What is his weight now? What should his weight be? When was the surgery?


----------



## Anne Vaini (Mar 15, 2007)

Gillian, what is the purpose of feeding grains? If you are googling, try looking up "low residue" diet. O


----------



## Connie Sutherland (Mar 27, 2006)

Canned food can be far better quality (for dogs) than kibble because of course it doesn't have to have the starch/grain that kibble has to have for the kibble process. (Grain-free kibbles generally use potato or something else, like pea flour or tapioca, etc.)

High digestibility doesn't generally go hand-in-hand with high calories because high calories means fat (9 per gram).

So ... biggest question: How is the dog's digestive system generally? Do you need to avoid fat or not?

When that's answered, meat(s) can be determined.


----------



## Connie Sutherland (Mar 27, 2006)

Does the dog have or tend to have diarrhea?


----------



## Gillian Schuler (Apr 12, 2008)

Anne Vaini said:


> Gillian, what is the purpose of feeding grains? If you are googling, try looking up "low residue" diet. O


Weight gain, primarly


----------



## Kadi Thingvall (Jan 22, 2007)

Normal weight is 85-90. I'm not sure what his weight is right now, but I'd guess mid-upper 70's? You can see hips, ribs, spine, etc. Surgery was Tuesday but the weight loss is from the week before surgery. I was out of town and my teen was watching the dogs. He usually feeds Mac outside so the girls don't steal his food so didn't notice the eating then vomiting, and attributed the weight loss to having multiple females in heat. It was a partial blockage, in the stomach vs the intestines, so fluids and some food was getting through but not enough and then in an effort to throw up the blockage he went nuts on the bushes, grass, etc eating all sorts of leaves, twigs, grass plus paper, cloth items, etc. 

The problem is the concept of small meals, the vet doesn't want his stomach expanding at all due to teh stitches, yet enough calories to actually put weight on him.


----------



## Kadi Thingvall (Jan 22, 2007)

Connie Sutherland said:


> So ... biggest question: How is the dog's digestive system generally?

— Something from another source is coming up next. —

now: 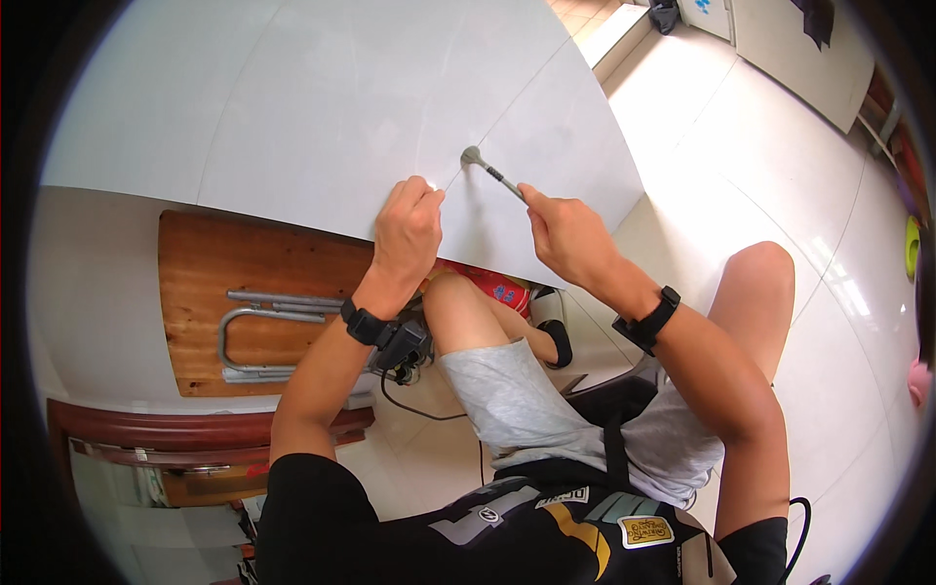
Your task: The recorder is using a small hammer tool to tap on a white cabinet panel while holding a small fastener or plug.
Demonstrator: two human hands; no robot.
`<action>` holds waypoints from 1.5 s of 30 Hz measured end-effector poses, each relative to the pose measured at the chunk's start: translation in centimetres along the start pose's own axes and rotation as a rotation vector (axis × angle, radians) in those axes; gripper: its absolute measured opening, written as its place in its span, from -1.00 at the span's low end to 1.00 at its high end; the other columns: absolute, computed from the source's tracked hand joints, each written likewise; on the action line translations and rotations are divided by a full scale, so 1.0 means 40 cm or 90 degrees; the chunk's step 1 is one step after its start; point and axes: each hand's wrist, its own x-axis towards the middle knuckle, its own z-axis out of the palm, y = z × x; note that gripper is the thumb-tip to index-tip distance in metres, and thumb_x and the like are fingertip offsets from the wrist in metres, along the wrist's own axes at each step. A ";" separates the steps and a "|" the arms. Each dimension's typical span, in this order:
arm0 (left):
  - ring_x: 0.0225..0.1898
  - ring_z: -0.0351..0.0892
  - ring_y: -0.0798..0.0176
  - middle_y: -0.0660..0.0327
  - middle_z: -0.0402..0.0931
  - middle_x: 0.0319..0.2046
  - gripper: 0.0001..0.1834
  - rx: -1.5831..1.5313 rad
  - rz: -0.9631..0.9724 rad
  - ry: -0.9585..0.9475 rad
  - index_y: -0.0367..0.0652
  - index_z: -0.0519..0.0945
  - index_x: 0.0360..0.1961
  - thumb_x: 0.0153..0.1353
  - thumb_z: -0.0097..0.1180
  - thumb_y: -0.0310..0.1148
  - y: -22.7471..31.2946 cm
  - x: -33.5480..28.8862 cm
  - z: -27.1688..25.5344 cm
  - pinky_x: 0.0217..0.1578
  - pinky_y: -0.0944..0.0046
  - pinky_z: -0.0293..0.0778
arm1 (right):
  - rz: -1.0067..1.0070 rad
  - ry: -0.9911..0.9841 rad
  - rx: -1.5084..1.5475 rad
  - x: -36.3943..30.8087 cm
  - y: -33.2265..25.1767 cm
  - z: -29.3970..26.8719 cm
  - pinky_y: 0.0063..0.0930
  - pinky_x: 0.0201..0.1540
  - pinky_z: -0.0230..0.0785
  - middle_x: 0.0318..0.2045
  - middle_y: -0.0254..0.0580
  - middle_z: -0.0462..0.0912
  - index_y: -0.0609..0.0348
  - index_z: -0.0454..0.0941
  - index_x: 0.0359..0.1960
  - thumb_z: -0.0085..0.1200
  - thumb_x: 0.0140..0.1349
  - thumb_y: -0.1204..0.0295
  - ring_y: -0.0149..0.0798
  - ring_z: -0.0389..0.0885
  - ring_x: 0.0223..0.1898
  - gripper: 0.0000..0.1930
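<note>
My right hand [575, 239] is closed around the end of a slim tool with a rounded grey head [471, 156] and a dark ribbed band on its shaft. The head is over the white tabletop [322, 107], close to a thin dark seam line; whether it touches the surface I cannot tell. My left hand [408, 224] is closed, thumb and fingers pinched together, at the tabletop's near side, left of the tool head. A small bright spot shows at its fingertips, but what it holds, if anything, cannot be made out.
Below the tabletop's near edge, a wooden folding table [195, 312] with grey metal legs leans at the left. A red package [497, 285] lies under the edge by my foot. A dark red wooden rail [214, 429] is at lower left. Pale floor tiles [760, 156] stretch right.
</note>
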 end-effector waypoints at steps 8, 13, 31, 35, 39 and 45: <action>-0.27 0.66 0.01 0.07 0.65 -0.30 -0.70 0.028 -0.139 0.237 -0.25 0.74 -0.24 -0.01 0.27 -0.77 -0.038 -0.004 -0.110 -0.26 0.16 0.61 | -0.117 0.088 0.017 0.078 -0.045 -0.017 0.05 -0.38 0.43 -0.46 0.06 0.63 0.25 0.51 0.16 -0.01 0.32 0.56 0.18 0.61 -0.44 -0.64; -0.32 0.68 0.05 0.07 0.66 -0.30 -0.73 0.061 -0.076 0.180 -0.27 0.74 -0.27 -0.02 0.30 -0.77 0.000 -0.120 0.013 -0.36 0.20 0.61 | -0.079 0.010 0.023 -0.010 -0.027 0.075 -0.01 -0.38 0.37 -0.47 0.14 0.58 0.29 0.50 0.22 0.01 0.31 0.64 0.20 0.57 -0.46 -0.58; -0.26 0.69 0.04 0.08 0.69 -0.26 -0.77 -0.020 -0.228 0.361 -0.31 0.74 -0.28 0.02 0.34 -0.77 0.026 -0.163 0.065 -0.25 0.18 0.64 | -0.101 -0.006 0.048 0.005 -0.051 0.120 0.02 -0.38 0.41 -0.46 0.17 0.59 0.28 0.45 0.22 0.00 0.33 0.62 0.23 0.60 -0.44 -0.59; -0.24 0.69 0.03 0.07 0.69 -0.25 -0.76 -0.029 -0.222 0.365 -0.30 0.75 -0.29 0.01 0.33 -0.77 0.021 -0.179 0.088 -0.19 0.15 0.63 | -0.003 -0.060 0.000 -0.060 0.036 0.148 0.06 -0.36 0.42 -0.44 0.18 0.61 0.27 0.45 0.21 0.01 0.34 0.58 0.24 0.61 -0.43 -0.61; -0.24 0.71 0.05 0.07 0.70 -0.26 -0.78 -0.036 -0.259 0.348 -0.31 0.74 -0.28 0.03 0.33 -0.77 0.053 -0.209 0.120 -0.24 0.19 0.66 | -0.104 0.035 0.074 -0.003 -0.062 0.148 -0.24 -0.47 0.32 -0.57 0.16 0.47 0.34 0.47 0.22 0.00 0.38 0.66 0.01 0.45 -0.61 -0.63; -0.24 0.69 0.02 0.09 0.67 -0.27 -0.81 -0.195 -0.392 0.360 -0.32 0.71 -0.25 0.09 0.30 -0.72 0.105 -0.246 0.187 -0.18 0.16 0.62 | -0.078 -0.033 -0.006 -0.054 0.033 0.155 -0.23 -0.46 0.34 -0.54 0.15 0.49 0.32 0.48 0.22 0.00 0.36 0.67 0.05 0.49 -0.58 -0.61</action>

Do you need to avoid fat or not?
> 
> When that's answered, meat(s) can be determined.


In general the only thing I avoid giving him is pork because it gives him horrible gas. Otherwise he can eat pretty much any raw food or quality kibble. Stools range from somewhat soft to normal to hard, I suspect that has more to do with what leftovers he's cleaned up that day then his actual dinner.


----------



## Connie Sutherland (Mar 27, 2006)

Kadi Thingvall said:


> In general the only thing I avoid giving him is pork because it gives him horrible gas. Otherwise he can eat pretty much any raw food or quality kibble. Stools range from somewhat soft to normal to hard, I suspect that has more to do with what leftovers he's cleaned up that day then his actual dinner.


First, what was the canned food your vet suggested? I'm curious about what s/he considered to be calorie-dense but easily digested.


Are you familiar with Wellness Core canned food? Also, did the vet mention anything about cold-pressed oils (after the food is gotten used to) to add calories?

Here is what I did with a foster dog who lost weight before (and a little after) multiple teeth were extracted. I started with Wellness Core plus some white-meat ground chicken (I added appropriate calcium, but I was looking at a little longer term), about half and half, because of the efficiency/easy digestibility of white poultry, then gradually moved to mostly Wellness. I slowly added some cold-pressed oil (I used hemp oil) in addition to the usual fish-oil-and-E. I did this until the total fat was around 30%. I also gave full-fat plain unsweetened live-culture yogurt, but started with 2% and worked up to full-fat (over the course of using one quart).

All this fiddling was because I didn't want sudden fat to trigger diarrhea.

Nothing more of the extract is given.